Grèves dans les raffineries : les ouvriers seront les grands perdants !

Par Leonce-Michel Deprez

Tribune. L’une des difficultés de compréhension des événements sociaux, c’est l’information continue que l’on reçoit chaque jour, chaque heure, et même chaque minute pour ceux qui ont le nez collé au smartphone. Une information de titres et de déclarations, jamais contextualisée et destinée à frapper l’imagination, créer de l’émotion souvent une colère pour faire du « buzz ».

Le blocage des raffineries est d’une « effrayante » banalité en France, où le conflit social est souvent détourné de son objet pour devenir une arme politique, les complices étant les syndicats aux effectifs maigres tentant de profiter de ce « buzz », tant l’attrait des caméras est supérieur aux atmosphères confinées des salles des comités sociaux et économiques des entreprises, là où doit avoir lieu le dialogue social.

Commencée il y a quinze jours, cette grève devient publique dans la mesure où les grévistes ont bloqué les entrées des usines, empêchant ceux qui ne veulent pas faire la grève, ils sont au moins 10% d’après les syndicats, c’est peu mais c’est significatif, de travailler, et bloquant la circulation des camions et donc l’approvisionnement en essence des stations. L’essence est un produit stratégique.
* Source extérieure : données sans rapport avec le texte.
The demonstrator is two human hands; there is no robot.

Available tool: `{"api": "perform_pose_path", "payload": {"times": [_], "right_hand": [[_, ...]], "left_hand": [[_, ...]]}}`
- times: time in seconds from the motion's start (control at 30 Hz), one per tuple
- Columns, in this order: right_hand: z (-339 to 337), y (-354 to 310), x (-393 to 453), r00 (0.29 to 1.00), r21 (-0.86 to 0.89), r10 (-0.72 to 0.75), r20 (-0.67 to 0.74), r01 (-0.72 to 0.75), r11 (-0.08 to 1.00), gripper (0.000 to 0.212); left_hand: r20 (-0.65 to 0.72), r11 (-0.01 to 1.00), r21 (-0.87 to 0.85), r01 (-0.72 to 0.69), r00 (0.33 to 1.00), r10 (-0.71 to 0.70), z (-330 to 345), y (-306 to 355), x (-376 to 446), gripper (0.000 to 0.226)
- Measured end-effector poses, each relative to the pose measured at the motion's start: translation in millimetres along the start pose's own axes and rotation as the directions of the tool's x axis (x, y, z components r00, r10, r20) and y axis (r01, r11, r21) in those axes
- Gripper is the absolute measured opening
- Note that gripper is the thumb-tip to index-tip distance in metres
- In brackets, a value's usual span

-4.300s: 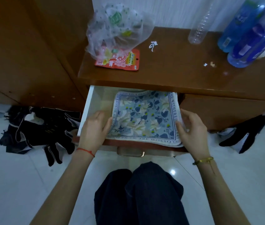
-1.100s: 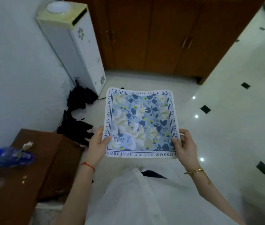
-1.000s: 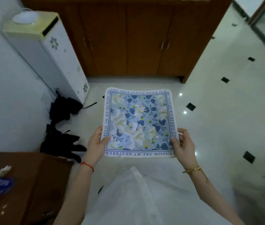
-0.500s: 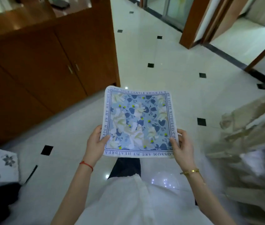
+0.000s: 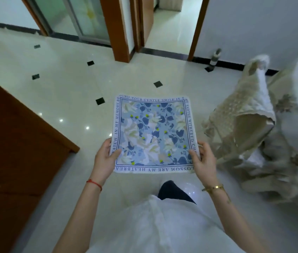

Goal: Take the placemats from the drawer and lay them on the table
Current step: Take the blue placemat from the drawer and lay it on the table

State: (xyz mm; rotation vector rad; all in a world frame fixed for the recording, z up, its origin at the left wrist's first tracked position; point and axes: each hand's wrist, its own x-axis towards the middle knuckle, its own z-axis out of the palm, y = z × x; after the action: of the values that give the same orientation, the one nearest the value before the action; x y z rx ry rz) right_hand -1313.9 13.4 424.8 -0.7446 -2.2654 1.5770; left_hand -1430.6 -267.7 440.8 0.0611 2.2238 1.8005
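Cabinet [image 5: 16, 152] at left. Left hand [image 5: 105, 157] has a closed grip on the placemat [image 5: 153, 134] at its left edge; right hand [image 5: 204, 159] likewise at the right edge. Placemat held flat above the floor [image 5: 71, 88]. Draped fabric [image 5: 245, 125] at right

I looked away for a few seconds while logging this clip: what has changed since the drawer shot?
The floral placemat has come up out of the drawer and been carried away from it. It is now held flat over the tiled floor, beside a beige draped cloth. The drawer, bottles and desk are out of view. Unchanged: the left hand and right hand grip the placemat's near corners.
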Motion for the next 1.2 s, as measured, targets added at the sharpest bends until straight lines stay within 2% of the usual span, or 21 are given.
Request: {"api": "perform_pose_path", "payload": {"times": [0.23,0.5,0.73,0.87,1.1,1.2], "right_hand": [[-8,3,115,0.979,-0.031,0.015,-0.205,-0.021,0.999,0.023],[-45,-17,272,0.944,-0.007,0.037,-0.329,-0.041,0.999,0.024],[-73,-21,361,0.865,0.036,0.102,-0.492,-0.097,0.995,0.025],[-88,-14,397,0.798,0.081,0.144,-0.585,-0.120,0.989,0.025],[-111,-14,465,0.588,0.161,0.225,-0.777,-0.160,0.974,0.020],[-119,-14,483,0.472,0.178,0.252,-0.845,-0.195,0.964,0.023]], "left_hand": [[0.174,0.999,0.014,-0.045,0.984,0.042,67,35,156,0.034],[0.312,0.992,0.043,-0.117,0.945,0.098,155,104,322,0.034],[0.465,0.994,0.020,-0.111,0.881,0.089,236,156,436,0.032],[0.572,0.990,0.020,-0.140,0.814,0.104,289,175,490,0.032],[0.787,0.971,-0.008,-0.240,0.597,0.154,400,224,591,0.030],[0.858,0.958,-0.029,-0.284,0.484,0.170,443,244,616,0.030]]}}
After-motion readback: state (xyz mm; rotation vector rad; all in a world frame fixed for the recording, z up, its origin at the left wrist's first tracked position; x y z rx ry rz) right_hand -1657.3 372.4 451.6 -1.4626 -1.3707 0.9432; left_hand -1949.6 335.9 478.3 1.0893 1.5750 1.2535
Il est surprenant que personne n’ait demandé l’application de la loi à savoir, l’intervention des forces de police pour dégager les entrées afin de permettre la libre circulation des personnes et des biens, liberté constitutionnelle. Car cette situation ne pouvait aboutir qu’à la situation chaotique de ces derniers jours. A qui profite cette absence de réaction publique à un blocage des sites depuis quinze jours ?

Sur le fond de la revendication malgré l’accord de branche négocié en septembre avec deux syndicats seulement (4% en janvier 2023 pour tous les salaires et 7% pour les minima), les intentions des syndicats non-signataires sont peu claires : obtenir une augmentation des salaires immédiate de 10% dont une partie au titre des « superprofits ». Qu’est-ce un super profit ? Un terme médiatique, ni juridique, ni comptable. Car un profit est un bénéfice à savoir un excédant de recettes par rapport aux dépenses. S’il est « super », on suppose dans l’esprit de ceux qui utilisent ce terme, ils veulent dire exceptionnel !
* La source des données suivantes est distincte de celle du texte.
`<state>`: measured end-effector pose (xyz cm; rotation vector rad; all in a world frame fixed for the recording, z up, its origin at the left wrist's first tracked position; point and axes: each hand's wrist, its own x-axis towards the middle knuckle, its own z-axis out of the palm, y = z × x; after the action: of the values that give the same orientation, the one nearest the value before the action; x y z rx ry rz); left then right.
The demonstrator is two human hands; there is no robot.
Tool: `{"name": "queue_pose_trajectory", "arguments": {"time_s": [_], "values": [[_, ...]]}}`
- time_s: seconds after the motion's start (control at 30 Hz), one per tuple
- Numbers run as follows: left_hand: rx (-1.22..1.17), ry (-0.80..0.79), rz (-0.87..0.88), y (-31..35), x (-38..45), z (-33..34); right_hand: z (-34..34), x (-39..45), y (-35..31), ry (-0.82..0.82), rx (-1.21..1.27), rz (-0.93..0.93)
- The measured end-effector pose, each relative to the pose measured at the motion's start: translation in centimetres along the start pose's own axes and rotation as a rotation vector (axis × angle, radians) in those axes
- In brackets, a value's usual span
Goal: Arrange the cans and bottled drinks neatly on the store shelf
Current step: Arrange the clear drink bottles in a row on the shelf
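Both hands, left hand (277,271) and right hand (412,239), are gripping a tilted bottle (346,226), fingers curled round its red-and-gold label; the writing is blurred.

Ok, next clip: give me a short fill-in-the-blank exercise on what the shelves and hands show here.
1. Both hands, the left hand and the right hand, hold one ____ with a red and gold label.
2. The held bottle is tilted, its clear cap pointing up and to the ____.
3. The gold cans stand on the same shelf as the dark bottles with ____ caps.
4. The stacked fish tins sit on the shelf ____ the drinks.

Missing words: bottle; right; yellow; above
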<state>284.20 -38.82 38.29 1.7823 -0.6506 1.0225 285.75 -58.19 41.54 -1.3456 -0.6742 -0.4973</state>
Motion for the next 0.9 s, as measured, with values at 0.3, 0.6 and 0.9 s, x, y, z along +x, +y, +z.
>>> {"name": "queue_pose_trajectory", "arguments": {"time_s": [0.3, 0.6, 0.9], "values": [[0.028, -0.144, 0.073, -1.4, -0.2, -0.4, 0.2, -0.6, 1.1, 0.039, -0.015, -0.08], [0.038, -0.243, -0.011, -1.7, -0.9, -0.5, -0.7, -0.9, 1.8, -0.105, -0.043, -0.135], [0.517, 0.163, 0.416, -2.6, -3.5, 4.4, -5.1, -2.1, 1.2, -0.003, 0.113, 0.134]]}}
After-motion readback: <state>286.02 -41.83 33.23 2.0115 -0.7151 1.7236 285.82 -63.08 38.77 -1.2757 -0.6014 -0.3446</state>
On comprend par là que les syndicats, au-delà de l’augmentation de salaire nécessaire à la couverture de l’inflation, en France 6% à ce jour pour 2022, souhaitent également partager le gâteau au-delà ce qui est déjà prévu par la loi. Car les médias ne parlent jamais de la participation des salariés aux bénéfices de l’entreprise, ce qui pour les salariés de Total Energie leur assure une prime hors impôt de plus de 7000 à 10 000 euros par personne ! A savoir environ 30 à 40% de leur salaire annuel de base !
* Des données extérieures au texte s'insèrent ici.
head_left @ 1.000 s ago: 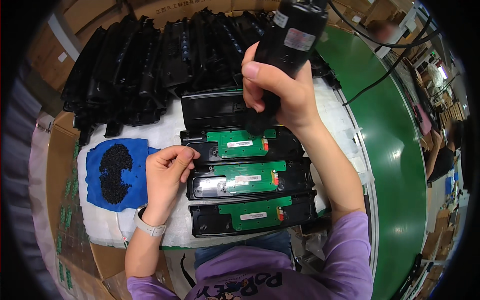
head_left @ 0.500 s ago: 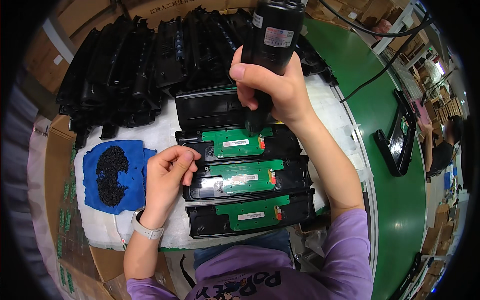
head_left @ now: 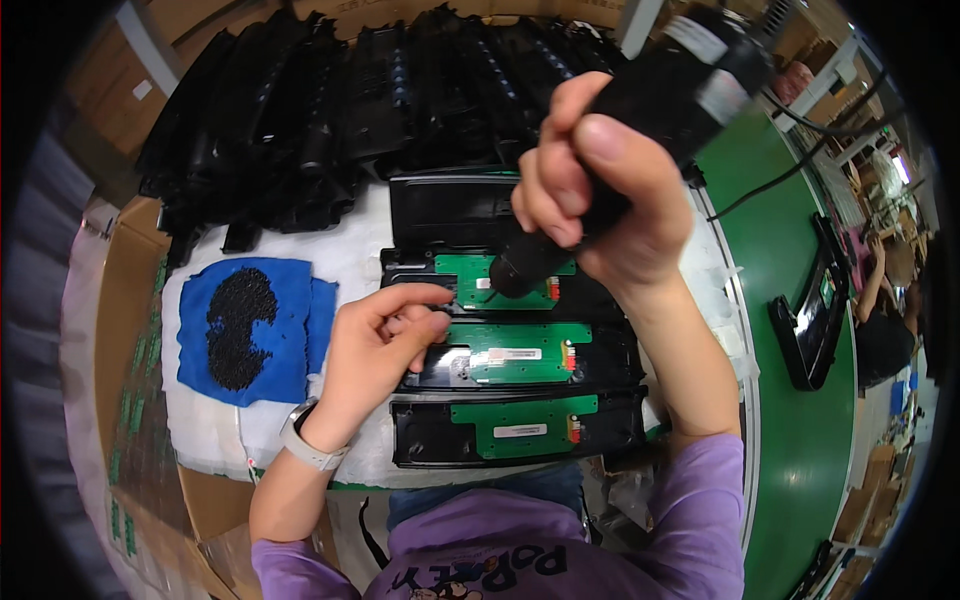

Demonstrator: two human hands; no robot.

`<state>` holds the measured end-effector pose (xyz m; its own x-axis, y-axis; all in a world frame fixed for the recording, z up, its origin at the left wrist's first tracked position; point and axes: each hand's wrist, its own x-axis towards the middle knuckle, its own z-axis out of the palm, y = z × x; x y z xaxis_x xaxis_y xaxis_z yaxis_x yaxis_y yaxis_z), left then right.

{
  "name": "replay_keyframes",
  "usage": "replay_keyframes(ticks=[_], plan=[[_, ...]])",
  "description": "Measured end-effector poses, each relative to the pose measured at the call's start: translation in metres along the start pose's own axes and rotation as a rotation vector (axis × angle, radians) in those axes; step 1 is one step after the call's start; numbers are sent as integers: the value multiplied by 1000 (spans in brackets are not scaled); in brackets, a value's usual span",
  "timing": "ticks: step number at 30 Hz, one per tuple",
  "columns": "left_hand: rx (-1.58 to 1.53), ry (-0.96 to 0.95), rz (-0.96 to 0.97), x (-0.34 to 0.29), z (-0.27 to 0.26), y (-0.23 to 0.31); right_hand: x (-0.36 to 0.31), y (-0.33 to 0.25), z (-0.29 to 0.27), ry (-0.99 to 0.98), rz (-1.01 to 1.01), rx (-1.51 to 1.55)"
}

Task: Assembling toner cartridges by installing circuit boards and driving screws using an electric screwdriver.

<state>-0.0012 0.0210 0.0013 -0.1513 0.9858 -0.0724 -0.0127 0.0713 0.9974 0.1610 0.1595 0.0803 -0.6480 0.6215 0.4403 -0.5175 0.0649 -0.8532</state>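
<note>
My right hand (head_left: 625, 195) is wrapped round a black electric screwdriver (head_left: 680, 90), its body leaning to the right. The driver's nose points down over the left part of a green circuit board (head_left: 530, 297) in the farthest of three black plastic housings with boards. Whether the bit touches the board I cannot tell. Just left of the nose, my left hand (head_left: 375, 345) hovers over that housing's left end, thumb and forefinger drawn close together. Anything between them is too small to make out. Nearer me lie the middle circuit board (head_left: 545, 338) and the nearest circuit board (head_left: 470, 440).
Left of the housings, a blue cloth (head_left: 195, 365) carries a heap of small black screws (head_left: 240, 340). Black plastic parts (head_left: 300, 130) are piled along the back. At right, a green belt (head_left: 790, 430) bears another black housing (head_left: 805, 325); a person (head_left: 890, 330) sits beyond. A cable (head_left: 770, 180) hangs near the driver.
The screwdriver has swung from nearly upright to a rightward lean. Its nose has shifted from the board's right part to its left. My left hand has come closer to the nose.
</note>
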Motion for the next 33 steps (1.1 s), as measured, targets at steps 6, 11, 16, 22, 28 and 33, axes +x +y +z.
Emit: replay_keyframes(ticks=[6,11,16,22,28,33], plan=[[-3,-54,-9,-4,2,0,-4,-2,10,-93,-57,88],[37,-62,-30,-4,5,0,-5,-1,13,-66,-39,68],[60,-63,-25,-5,7,-2,-6,1,15,-74,-16,44],[71,-66,-4,-3,6,-3,-10,1,17,-59,-34,30],[-32,-48,-2,-2,2,-2,-13,3,20,30,-144,162],[-89,-43,11,-4,-1,-1,-7,6,13,70,-136,323]])
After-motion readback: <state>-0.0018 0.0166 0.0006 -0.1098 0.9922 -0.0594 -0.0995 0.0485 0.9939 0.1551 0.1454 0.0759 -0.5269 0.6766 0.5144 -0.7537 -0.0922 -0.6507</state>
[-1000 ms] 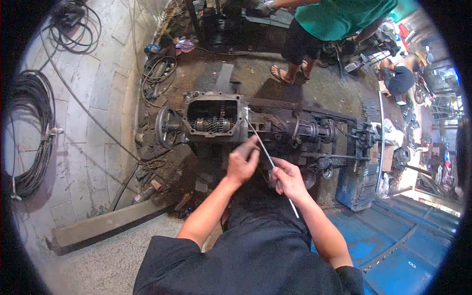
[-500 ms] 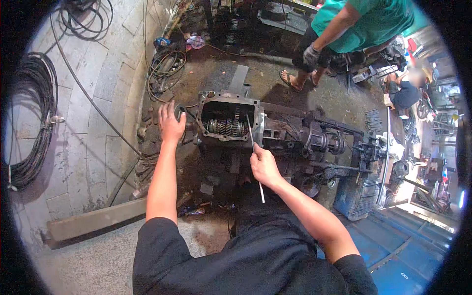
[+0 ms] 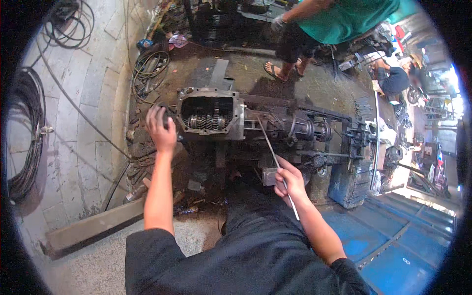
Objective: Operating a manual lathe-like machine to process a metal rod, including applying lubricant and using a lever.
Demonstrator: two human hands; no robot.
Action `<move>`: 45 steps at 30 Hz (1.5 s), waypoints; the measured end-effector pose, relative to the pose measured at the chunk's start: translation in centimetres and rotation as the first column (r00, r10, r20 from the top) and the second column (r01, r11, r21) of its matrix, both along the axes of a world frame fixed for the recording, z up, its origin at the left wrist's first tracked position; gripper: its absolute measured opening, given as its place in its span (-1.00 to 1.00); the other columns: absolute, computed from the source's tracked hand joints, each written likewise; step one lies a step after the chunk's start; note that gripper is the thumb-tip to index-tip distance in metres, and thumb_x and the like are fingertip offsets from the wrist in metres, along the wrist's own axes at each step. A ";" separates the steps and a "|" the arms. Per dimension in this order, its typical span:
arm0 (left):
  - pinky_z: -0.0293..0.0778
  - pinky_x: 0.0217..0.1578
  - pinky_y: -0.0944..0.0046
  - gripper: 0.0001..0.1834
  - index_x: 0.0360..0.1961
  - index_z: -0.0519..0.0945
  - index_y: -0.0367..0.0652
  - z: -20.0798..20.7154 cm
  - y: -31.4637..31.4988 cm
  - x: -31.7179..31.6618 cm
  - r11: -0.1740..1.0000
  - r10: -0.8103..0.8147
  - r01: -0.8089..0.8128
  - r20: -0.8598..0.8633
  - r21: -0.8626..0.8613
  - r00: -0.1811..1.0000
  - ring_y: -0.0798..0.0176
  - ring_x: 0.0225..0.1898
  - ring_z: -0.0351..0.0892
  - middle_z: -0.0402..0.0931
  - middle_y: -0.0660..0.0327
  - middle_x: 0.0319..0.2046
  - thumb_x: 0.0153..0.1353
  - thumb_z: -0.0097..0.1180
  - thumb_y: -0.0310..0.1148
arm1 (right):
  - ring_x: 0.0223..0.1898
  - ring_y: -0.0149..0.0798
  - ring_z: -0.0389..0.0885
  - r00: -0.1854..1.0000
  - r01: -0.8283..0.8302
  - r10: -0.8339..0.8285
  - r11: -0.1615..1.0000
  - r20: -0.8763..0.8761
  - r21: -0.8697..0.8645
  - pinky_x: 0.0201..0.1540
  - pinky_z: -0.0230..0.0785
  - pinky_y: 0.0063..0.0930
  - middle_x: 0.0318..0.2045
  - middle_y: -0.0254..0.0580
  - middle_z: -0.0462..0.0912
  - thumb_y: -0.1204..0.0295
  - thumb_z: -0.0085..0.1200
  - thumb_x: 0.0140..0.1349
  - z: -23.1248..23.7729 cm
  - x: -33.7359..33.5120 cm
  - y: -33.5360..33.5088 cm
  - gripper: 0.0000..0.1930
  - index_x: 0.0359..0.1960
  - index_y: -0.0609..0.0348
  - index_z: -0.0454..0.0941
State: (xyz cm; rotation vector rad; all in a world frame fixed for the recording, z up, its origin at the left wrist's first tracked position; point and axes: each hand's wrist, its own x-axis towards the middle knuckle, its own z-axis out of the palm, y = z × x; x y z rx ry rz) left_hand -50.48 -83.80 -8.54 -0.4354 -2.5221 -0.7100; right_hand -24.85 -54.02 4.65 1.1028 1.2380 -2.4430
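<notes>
A metal gearbox housing lies across the middle with its top uncovered, showing a row of toothed gears inside. At its left end is my left hand, fingers spread and darkened with grime, thumb apart. A dark round part shows between that thumb and the fingers; whether I grip it or only touch it is unclear. My right hand is closed around a thin metal rod. The rod's far tip slants up-left, over the casing right of the gear opening.
A long dark frame with shafts extends right from the housing. Beyond stands a person in a green shirt, gloved, in sandals. Coiled cable lies far left of the housing, a hose coil on the pale wall, a beam near left.
My right hand has drawn the rod out of the gear opening and moved right and nearer to me. The left hand stays at the housing's left end. The view has shifted slightly.
</notes>
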 end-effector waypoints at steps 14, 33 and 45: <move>0.52 -0.10 0.15 -0.61 -0.04 0.62 -0.15 1.3 20.5 21.2 0.625 -0.778 0.616 0.316 0.479 0.544 0.04 -0.15 0.62 0.62 0.08 -0.19 0.06 0.27 -0.35 | -0.84 -0.54 0.10 0.984 0.142 -0.142 0.990 0.110 0.015 -0.79 0.03 -0.61 -0.65 -0.44 0.32 0.49 -0.17 0.30 -2.6 6.1 1.7 -0.51 0.29 0.15 0.26; 0.49 -0.13 0.16 -0.54 0.09 0.53 -0.17 3.8 23.1 27.3 0.863 -0.452 0.294 0.369 0.411 0.812 0.00 -0.16 0.63 0.61 0.01 -0.17 0.12 0.19 -0.39 | -0.46 -0.53 0.50 0.962 -0.238 0.272 0.871 -0.017 0.430 -0.40 0.40 -0.62 -0.47 -0.34 0.59 0.35 0.07 0.31 -4.7 9.9 14.3 -0.66 0.05 0.27 0.53; 0.23 0.17 0.09 -0.42 0.13 0.34 -0.44 -15.1 33.2 45.2 0.847 0.401 -0.530 0.618 0.030 0.676 -0.18 0.16 0.33 0.37 -0.23 0.08 0.25 0.10 -0.20 | -0.44 -0.54 0.41 0.894 0.421 -0.103 0.523 -0.436 0.741 -0.37 0.29 -0.65 -0.46 -0.42 0.49 0.48 0.00 0.30 -5.0 17.9 55.9 -0.78 -0.07 0.30 0.53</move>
L’idée sous-jacente de cette grève est donc de transformer cette prime en augmentation durable de salaire, ce qui est évidemment dangereux car un bénéfice exceptionnel est par nature non pérenne. Or la situation des raffineries en France est loin d’être aussi prospère. Elles sont en perte financière depuis une dizaine d’années sauf pour l’année 2022, et la tentation est grande pour les groupes pétroliers propriétaires de les fermer afin de permettre aux pays producteurs de raffiner près de leur site d’extraction. Cela serait plus logique d’un point de vue écologique et participerait au développement industriel de ces pays.

Mais les syndicats font fi de ces menaces sur l’externalisation de ces usines depuis quarante ans. Et entretiennent l’illusion que le groupe paiera pour des filiales indépendantes socialement déficitaires… Une illusion. On voit là que les syndicats jouent un jeu dangereux. Leur intention étant de faire intervenir les pouvoirs publics dans des négociations qui normalement devraient se tenir au sein du comité social et économique de l’entreprise, et d’obtenir des résultats qu’ils sont incapables d’obtenir faute de représentativité dans l’entreprise.

Contenu de cette situation de blocage, pourquoi les directions des entreprises pétrolières n’ont pas fait intervenir les forces de l’ordre pour rétablir la libre circulation des biens et personnes ? Peut-être eux aussi décident-ils de faire de la politique, à savoir faire pression sur les pouvoirs publics pour mettre plus d’argent dans le bouclier énergétique (40 milliards cette année tout de même… pour acheter du gaz et de l’essence), et de trouver des arguments pour transférer leurs raffineries dans des pays mieux disant sur les coûts d’exploitation…. Au jeu du conflit social musclé au lieu du dialogue social, l’ouvrier est toujours le perdant.